En un comunicado, la Secretaria de Seguridad Pública y Protección Ciudadana (SSPC) detalló que el hallazgo se realizó en el cementerio de San Isidro, en las inmediaciones de la colonia Santa Lucía.
Resultado de los trabajos de inspección, seguridad y vigilancia, indicó, los agentes de la División de Fuerzas Federales localizaron la entrada de un túnel que albergaba la toma clandestina.

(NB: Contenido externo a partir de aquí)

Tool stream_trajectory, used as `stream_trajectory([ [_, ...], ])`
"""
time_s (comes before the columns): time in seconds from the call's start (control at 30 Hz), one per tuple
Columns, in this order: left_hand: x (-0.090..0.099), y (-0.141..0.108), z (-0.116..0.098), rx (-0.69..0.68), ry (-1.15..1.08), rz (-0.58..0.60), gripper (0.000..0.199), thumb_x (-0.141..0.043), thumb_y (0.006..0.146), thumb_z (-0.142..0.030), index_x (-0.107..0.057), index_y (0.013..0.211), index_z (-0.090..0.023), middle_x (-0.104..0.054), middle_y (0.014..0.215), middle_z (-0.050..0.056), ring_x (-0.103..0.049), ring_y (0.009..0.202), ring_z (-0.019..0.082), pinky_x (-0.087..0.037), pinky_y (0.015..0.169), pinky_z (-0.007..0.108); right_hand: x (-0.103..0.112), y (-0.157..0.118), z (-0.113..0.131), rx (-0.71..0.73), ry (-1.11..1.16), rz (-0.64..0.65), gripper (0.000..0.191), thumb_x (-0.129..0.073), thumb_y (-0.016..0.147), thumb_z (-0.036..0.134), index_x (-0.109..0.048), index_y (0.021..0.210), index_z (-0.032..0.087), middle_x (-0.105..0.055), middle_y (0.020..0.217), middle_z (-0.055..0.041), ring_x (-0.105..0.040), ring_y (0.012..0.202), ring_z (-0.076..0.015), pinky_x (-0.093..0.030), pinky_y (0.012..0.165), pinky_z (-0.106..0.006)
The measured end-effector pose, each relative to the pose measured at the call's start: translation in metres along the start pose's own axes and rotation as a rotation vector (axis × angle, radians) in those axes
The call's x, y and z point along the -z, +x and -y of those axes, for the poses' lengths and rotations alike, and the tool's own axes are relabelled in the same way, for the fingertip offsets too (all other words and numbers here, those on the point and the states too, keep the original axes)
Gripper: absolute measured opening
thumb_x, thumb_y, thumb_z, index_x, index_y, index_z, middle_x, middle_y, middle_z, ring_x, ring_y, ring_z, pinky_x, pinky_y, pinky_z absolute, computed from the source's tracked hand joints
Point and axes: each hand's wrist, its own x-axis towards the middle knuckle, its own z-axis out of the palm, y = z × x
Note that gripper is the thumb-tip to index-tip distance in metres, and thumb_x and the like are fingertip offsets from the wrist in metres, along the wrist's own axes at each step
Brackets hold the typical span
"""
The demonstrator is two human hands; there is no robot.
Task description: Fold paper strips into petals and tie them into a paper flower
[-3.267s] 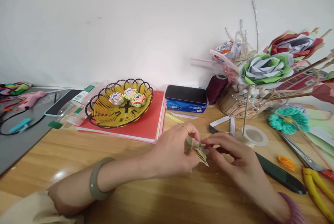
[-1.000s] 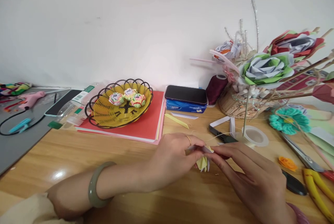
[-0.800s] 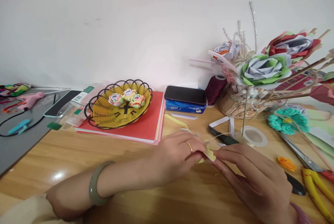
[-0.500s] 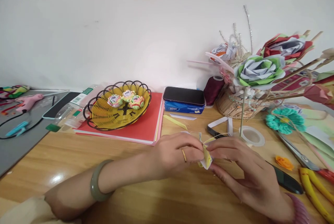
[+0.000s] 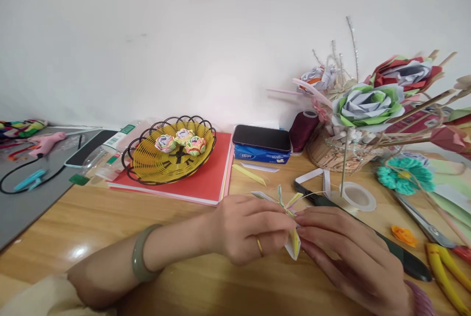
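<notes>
My left hand (image 5: 246,230), with a gold ring on one finger and a bangle on the wrist, pinches a bundle of folded yellow and white paper pieces (image 5: 295,246). From the right, my right hand (image 5: 353,250) closes its fingertips on the same bundle. Pointed paper ends (image 5: 280,195) fan out above the fingers, and a lower tip sticks out beneath them. A thin thread (image 5: 311,194) runs off to the right from the bundle. The middle of the bundle is hidden by my fingers.
Behind stand a yellow basket (image 5: 165,169) with paper flowers on red paper (image 5: 221,159), a phone (image 5: 261,138) on a blue tissue pack, and a flower pot (image 5: 331,151). A black-handled tool (image 5: 412,263), tape roll (image 5: 358,197) and scissors (image 5: 423,220) lie right.
The bundle now shows more spread paper ends above my fingers, and its lower tip sits slightly lower. Both hands stay on it, and the whole view has shifted a little.
</notes>
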Motion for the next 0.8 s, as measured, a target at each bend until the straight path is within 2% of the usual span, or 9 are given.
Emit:
stream_trajectory([
  [0.1, 0.0016, 0.0032, 0.0020, -0.169, 0.099, -0.018, 0.007, -0.052, 0.077, -0.014, -0.058, 0.081, -0.015, -0.071, 0.078, -0.001, -0.066, 0.076, 0.011, -0.054, 0.070, 0.019, 0.0011, -0.0003, 0.0003, 0.015, 0.008, 0.012, 0.018, -0.053, 0.077, 0.007, -0.058, 0.090, 0.018, -0.068, 0.076, -0.0052, -0.065, 0.076, -0.0169, -0.056, 0.065, -0.027],
  [0.2, 0.0034, 0.0057, 0.0034, -0.262, 0.134, -0.033, 0.004, -0.055, 0.075, -0.013, -0.058, 0.074, -0.013, -0.071, 0.077, 0.001, -0.066, 0.076, 0.013, -0.055, 0.067, 0.022, 0.0012, -0.0018, -0.0005, 0.034, 0.015, 0.018, 0.017, -0.052, 0.077, 0.005, -0.058, 0.087, 0.018, -0.067, 0.076, -0.0046, -0.065, 0.077, -0.0164, -0.056, 0.066, -0.027],
  [0.33, 0.0042, 0.0056, 0.0036, -0.289, 0.134, -0.032, 0.011, -0.049, 0.078, -0.013, -0.058, 0.072, -0.014, -0.069, 0.071, 0.001, -0.065, 0.075, 0.014, -0.056, 0.064, 0.023, 0.0009, -0.0031, -0.0019, 0.028, 0.027, 0.017, 0.017, -0.050, 0.078, 0.005, -0.057, 0.085, 0.019, -0.066, 0.077, -0.0040, -0.064, 0.078, -0.0158, -0.056, 0.066, -0.026],
  [0.5, -0.0010, 0.0022, 0.0039, -0.194, 0.067, -0.045, 0.007, -0.054, 0.075, -0.013, -0.058, 0.081, -0.014, -0.070, 0.075, 0.000, -0.065, 0.079, 0.011, -0.055, 0.071, 0.018, 0.0019, -0.0019, -0.0027, 0.051, 0.007, 0.045, 0.018, -0.051, 0.077, 0.004, -0.057, 0.085, 0.018, -0.065, 0.077, -0.0042, -0.062, 0.077, -0.0150, -0.054, 0.067, -0.024],
  [0.6, -0.0028, 0.0015, 0.0054, -0.231, 0.087, -0.028, 0.007, -0.056, 0.074, -0.012, -0.059, 0.080, -0.013, -0.071, 0.079, 0.002, -0.065, 0.085, 0.012, -0.055, 0.074, 0.019, 0.0020, -0.0034, -0.0036, 0.038, -0.030, 0.059, 0.022, -0.050, 0.075, 0.003, -0.059, 0.085, 0.021, -0.063, 0.076, -0.0031, -0.062, 0.075, -0.0156, -0.054, 0.065, -0.024],
  [0.8, 0.0034, 0.0033, 0.0060, -0.304, 0.114, 0.009, 0.009, -0.052, 0.077, -0.012, -0.060, 0.073, -0.013, -0.070, 0.078, 0.004, -0.065, 0.082, 0.014, -0.056, 0.071, 0.022, 0.0013, -0.0037, -0.0037, 0.019, -0.059, 0.060, 0.021, -0.051, 0.075, 0.007, -0.058, 0.087, 0.023, -0.062, 0.073, -0.0016, -0.062, 0.070, -0.0149, -0.054, 0.060, -0.025],
])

El túnel, explicó tenía un gran tamaño y se conectaba a un poliducto de la paraestatal Petróleos Mexicanos (Pemex) del que se realizaba la extracción ilegal de hidrocarburo conocido como huachicol.
La SSPC indicó que el túnel fue resguardado por personal de la corporación y se dio parte al Agente del Ministerio Público de la Federación a fin realizar las acciones jurídicas competentes.
En tanto, personal de Pemex acudió al lugar a fin de cancelar el poliducto.
No se dio a conocer a qué grupo delictivo de huachicoleros pertenecía esta toma clandestina, pero no sería ninguna novedad que pertenezca a José Antonio Yépez Ortiz alias “El Marro“, líder del Cártel Santa Rosa de Lima.
Apenas el 7 de febrero pasado cuatro presuntos huachicoleros fueron detenidos por sustraer combustible dentro de un mercado ubicado en la avenida Gran Canal, sin número, en la colonia El Coyol, en el perímetro de la alcaldía Gustavo A. Madero, Ciudad de México.